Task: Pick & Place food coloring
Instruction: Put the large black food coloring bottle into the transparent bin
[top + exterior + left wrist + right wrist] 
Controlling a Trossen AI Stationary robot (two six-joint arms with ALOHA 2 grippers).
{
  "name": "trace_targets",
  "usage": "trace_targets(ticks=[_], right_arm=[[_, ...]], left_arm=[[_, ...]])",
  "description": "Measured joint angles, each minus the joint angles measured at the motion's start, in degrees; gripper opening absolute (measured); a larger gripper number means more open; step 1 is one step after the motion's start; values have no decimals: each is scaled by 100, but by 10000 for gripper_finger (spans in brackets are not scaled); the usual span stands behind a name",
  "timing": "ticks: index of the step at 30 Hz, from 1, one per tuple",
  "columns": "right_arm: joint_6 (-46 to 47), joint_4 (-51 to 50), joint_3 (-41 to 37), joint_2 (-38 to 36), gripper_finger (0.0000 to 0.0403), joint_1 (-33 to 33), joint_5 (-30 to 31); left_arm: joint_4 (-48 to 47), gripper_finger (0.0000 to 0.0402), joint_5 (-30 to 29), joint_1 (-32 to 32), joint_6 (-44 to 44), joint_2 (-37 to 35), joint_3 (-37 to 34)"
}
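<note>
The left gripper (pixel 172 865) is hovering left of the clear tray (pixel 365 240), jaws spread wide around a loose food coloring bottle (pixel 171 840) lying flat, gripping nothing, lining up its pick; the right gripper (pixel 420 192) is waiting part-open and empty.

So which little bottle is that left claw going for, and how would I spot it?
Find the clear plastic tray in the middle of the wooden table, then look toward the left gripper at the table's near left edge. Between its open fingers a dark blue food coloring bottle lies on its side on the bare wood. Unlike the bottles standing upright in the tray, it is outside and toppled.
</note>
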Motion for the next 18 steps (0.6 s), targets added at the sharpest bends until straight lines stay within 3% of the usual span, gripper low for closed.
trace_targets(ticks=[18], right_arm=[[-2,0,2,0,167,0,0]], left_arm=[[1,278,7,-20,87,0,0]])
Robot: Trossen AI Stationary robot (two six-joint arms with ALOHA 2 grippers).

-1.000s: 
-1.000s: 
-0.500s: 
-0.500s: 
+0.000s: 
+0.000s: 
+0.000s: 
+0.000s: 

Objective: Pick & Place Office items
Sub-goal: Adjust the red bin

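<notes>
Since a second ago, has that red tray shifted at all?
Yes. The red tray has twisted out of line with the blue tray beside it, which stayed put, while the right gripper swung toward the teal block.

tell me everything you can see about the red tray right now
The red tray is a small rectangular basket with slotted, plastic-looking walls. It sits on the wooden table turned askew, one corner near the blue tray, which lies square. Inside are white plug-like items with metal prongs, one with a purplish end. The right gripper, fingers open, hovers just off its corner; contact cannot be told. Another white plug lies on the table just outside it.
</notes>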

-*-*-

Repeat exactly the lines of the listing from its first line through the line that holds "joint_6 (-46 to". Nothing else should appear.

• _RESULT_
Task: Pick & Place food coloring
Instruction: Put the large black food coloring bottle into the transparent bin
[top + exterior + left wrist + right wrist] 
Controlling a Trossen AI Stationary robot (two six-joint arms with ALOHA 2 grippers).
{
  "name": "trace_targets",
  "usage": "trace_targets(ticks=[_], right_arm=[[_, ...]], left_arm=[[_, ...]])",
  "description": "Measured joint angles, each minus the joint angles measured at the motion's start, in degrees; gripper opening absolute (measured); a larger gripper number means more open; step 1 is one step after the motion's start; values have no decimals: each is scaled by 100, but by 10000 for gripper_finger (spans in brackets are not scaled); the usual span stands behind a name",
  "timing": "ticks: index of the step at 30 Hz, from 1, one per tuple",
  "columns": "right_arm: joint_6 (-46 to 47), joint_4 (-51 to 50), joint_3 (-41 to 37), joint_2 (-38 to 36), gripper_finger (0.0000 to 0.0403), joint_1 (-33 to 33), joint_5 (-30 to 31); left_arm: joint_4 (-48 to 47), gripper_finger (0.0000 to 0.0402), joint_5 (-30 to 29), joint_1 (-32 to 32), joint_6 (-44 to 44), joint_2 (-37 to 35), joint_3 (-37 to 34)"

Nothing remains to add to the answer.